That's not what the judge was ruling on, and it's not cited in his decision explaining the numbers (agree with him or not, his reasons are compelling for how he arrived at the numbers). The ruling is that at the time of the take-private, Silverlake must have valued the company at his price - the highest price - because if not, the purchase would not have offered a compelling return for a private equity investor. What's happened in the last three years did not enter the equation.


When you do valuations you must take risk into account, and with the benefit of hindsight it is far too easy to imagine that 3 years ago the future as it played out was more inevitable than it actually appeared at the time.

Hindsight bias is usually unconscious, so its unsurprising that it is not cited in the ruling.

Your last sentence suggests that every acquisition is a swindling of shareholders, but again, you are not taking risk into account, and perhaps the judge did not either. Most professional investors do not adequately adjust for risk, so why would I expect a judge to?


I am not offering an opinion on the matter, so I don't know what you mean by me not taking into account risk. You were inferring things from the judge's verdict that were not correct and I was merely pointing them out.

I don't know why you are trying to make this point about adjusting for risk when the entire question revolves around what the stock was worth at a stationary point in time three years ago. There is no risk basis to the calculation as discussed here - it's not a question of the judge possibly taking it into account or not, the judge absolutely did not factor it in. Whatever has happened in the world in the ensuing three years would not have affected this lawsuit either way.


> I don't know why you are trying to make this point about adjusting for risk when the entire question revolves around what the stock was worth at a stationary point in time three years ago.

That you don't see how these two are connected is my point.

Let me take a step back. The value of a company is the sum of the cash that can be taken out of the business in perpetuity discounted back to present value.

A common mistake is thinking that you can nail this down to a precise figure. In fact, it is a range of potential values. Why? Because the future is uncertain, and those future cash flows are uncertain. In other words, there is risk involved. So in the optimistic scenario where everything in the business goes right, you get a high valuation. In a pessimistic scenario the valuation is lower. Which is correct? Nobody can tell from the outset.

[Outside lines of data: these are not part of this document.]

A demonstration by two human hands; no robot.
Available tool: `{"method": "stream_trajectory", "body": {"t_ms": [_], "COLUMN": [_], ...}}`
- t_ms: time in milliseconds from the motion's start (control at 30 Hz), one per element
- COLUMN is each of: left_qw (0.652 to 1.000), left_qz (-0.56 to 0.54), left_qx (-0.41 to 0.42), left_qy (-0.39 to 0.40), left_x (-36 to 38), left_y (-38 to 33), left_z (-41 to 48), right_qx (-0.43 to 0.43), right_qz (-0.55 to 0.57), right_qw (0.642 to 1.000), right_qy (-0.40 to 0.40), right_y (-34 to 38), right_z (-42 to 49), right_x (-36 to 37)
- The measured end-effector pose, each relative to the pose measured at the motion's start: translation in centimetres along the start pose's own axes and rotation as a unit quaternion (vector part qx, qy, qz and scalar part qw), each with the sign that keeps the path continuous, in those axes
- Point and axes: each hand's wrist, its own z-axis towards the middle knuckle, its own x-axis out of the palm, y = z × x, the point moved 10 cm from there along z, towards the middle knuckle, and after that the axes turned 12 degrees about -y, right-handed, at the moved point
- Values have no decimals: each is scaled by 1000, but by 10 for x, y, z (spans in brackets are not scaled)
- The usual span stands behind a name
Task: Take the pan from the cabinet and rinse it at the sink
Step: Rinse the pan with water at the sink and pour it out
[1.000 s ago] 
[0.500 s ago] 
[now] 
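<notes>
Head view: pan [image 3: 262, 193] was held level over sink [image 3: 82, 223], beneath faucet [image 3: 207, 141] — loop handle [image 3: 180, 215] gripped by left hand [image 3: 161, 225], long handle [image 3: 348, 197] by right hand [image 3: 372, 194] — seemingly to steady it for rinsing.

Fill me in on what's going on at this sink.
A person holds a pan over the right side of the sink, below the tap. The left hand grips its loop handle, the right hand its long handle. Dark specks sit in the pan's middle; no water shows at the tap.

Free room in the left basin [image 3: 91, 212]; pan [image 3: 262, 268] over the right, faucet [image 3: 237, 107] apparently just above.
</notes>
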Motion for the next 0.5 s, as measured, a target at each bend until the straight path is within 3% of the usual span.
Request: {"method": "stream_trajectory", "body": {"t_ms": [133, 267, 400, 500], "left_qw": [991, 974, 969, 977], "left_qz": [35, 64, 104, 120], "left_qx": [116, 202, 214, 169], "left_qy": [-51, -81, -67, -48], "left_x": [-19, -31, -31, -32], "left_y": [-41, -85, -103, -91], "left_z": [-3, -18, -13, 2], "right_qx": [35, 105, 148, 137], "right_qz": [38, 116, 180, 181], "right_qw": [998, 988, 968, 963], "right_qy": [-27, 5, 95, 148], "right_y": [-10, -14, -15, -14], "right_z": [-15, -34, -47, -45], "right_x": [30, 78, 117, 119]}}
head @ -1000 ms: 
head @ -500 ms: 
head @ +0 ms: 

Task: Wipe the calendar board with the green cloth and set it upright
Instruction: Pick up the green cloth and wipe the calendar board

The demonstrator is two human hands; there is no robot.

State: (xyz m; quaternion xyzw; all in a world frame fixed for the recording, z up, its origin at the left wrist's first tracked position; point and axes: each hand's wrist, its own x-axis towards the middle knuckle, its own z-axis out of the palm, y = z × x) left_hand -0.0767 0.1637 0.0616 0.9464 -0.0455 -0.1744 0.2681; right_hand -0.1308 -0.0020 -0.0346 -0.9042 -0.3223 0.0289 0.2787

Now imagine you are doing a valuation for a business, but for the value of that business 3 years ago. You have had the advantage of seeing the trend those cash flows have taken the past 3 years, and whether you admit it to yourself or not, it will influence your valuation. That is all I am saying.


> You have had the advantage of seeing the trend those cash flows have taken the past 3 years...

And what exactly are those trends? Dell has been private for three years, how the company is doing is not and has not been public since the deal closed. I see how they're connected and I understand your point in aggregate, but it's 1) not relevant in the first place and 2) even if it were, the positive economic picture you're painting isn't even apparent - Dell could be a disaster right now and nobody would know (and the judge still would have ruled similarly.)


>how the company is doing is not and has not been public since the deal closed

This is untrue. Dell has released financials at least once since they went private, when they were bidding for EMC.


I find it interesting in general how people, after seeing a one-sided video or article or whatever, wonder "how can X be so irrational and stupid"?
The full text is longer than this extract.